__EXERCISE__: Give back the listing in full and exactly, leaving out the images.

__INFORMATION PROVIDED__:
******

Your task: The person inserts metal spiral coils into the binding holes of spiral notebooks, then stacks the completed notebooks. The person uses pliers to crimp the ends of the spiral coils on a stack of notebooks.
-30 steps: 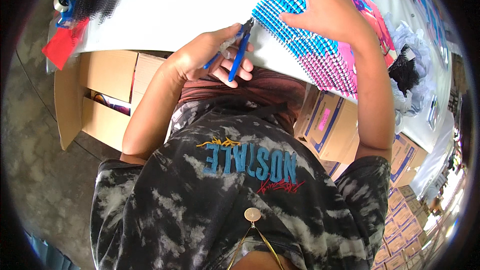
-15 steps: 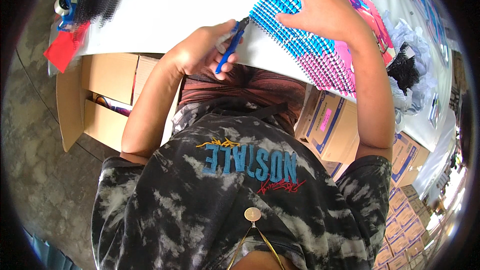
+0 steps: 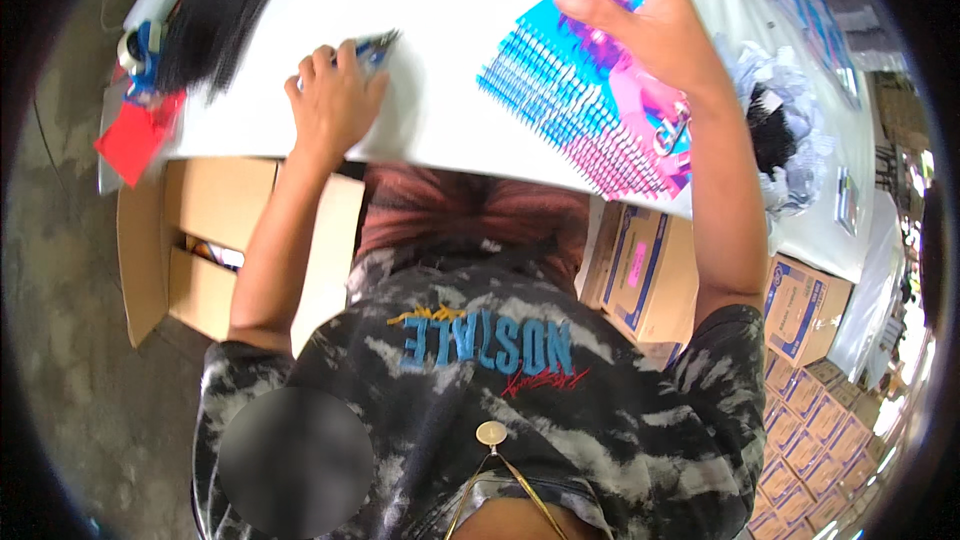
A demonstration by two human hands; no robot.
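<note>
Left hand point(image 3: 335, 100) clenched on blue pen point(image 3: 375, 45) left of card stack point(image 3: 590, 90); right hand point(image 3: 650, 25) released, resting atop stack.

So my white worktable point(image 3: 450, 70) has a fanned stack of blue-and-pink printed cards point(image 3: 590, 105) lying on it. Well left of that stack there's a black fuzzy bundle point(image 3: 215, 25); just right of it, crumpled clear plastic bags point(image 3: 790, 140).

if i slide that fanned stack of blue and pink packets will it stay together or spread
The stack of packets would probably spread further: it already lies fanned in thin overlapping layers. The packets look flat, light and glossy, so likely slippery on the white table. The right hand resting on top probably steadies it.
</note>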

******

__TASK SOLUTION__:
Your task: The person inserts metal spiral coils into the binding holes of spiral notebooks, then stacks the completed notebooks. The person uses pliers to crimp the ends of the spiral coils on a stack of notebooks.
-30 steps: 
-15 steps: 
+0 steps: 
A demonstration by two human hands; no robot.
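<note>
Left hand point(image 3: 335, 100) clenched on blue pen point(image 3: 375, 45) left of card stack point(image 3: 590, 90); right hand point(image 3: 650, 25) released, resting atop stack.

So my white worktable point(image 3: 450, 70) has a fanned stack of blue-and-pink printed cards point(image 3: 590, 105) lying on it. Well left of that stack there's a black fuzzy bundle point(image 3: 215, 25); just right of it, crumpled clear plastic bags point(image 3: 790, 140).

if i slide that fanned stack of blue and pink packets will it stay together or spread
The stack of packets would probably spread further: it already lies fanned in thin overlapping layers. The packets look flat, light and glossy, so likely slippery on the white table. The right hand resting on top probably steadies it.
</note>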

The exercise was worked through completely.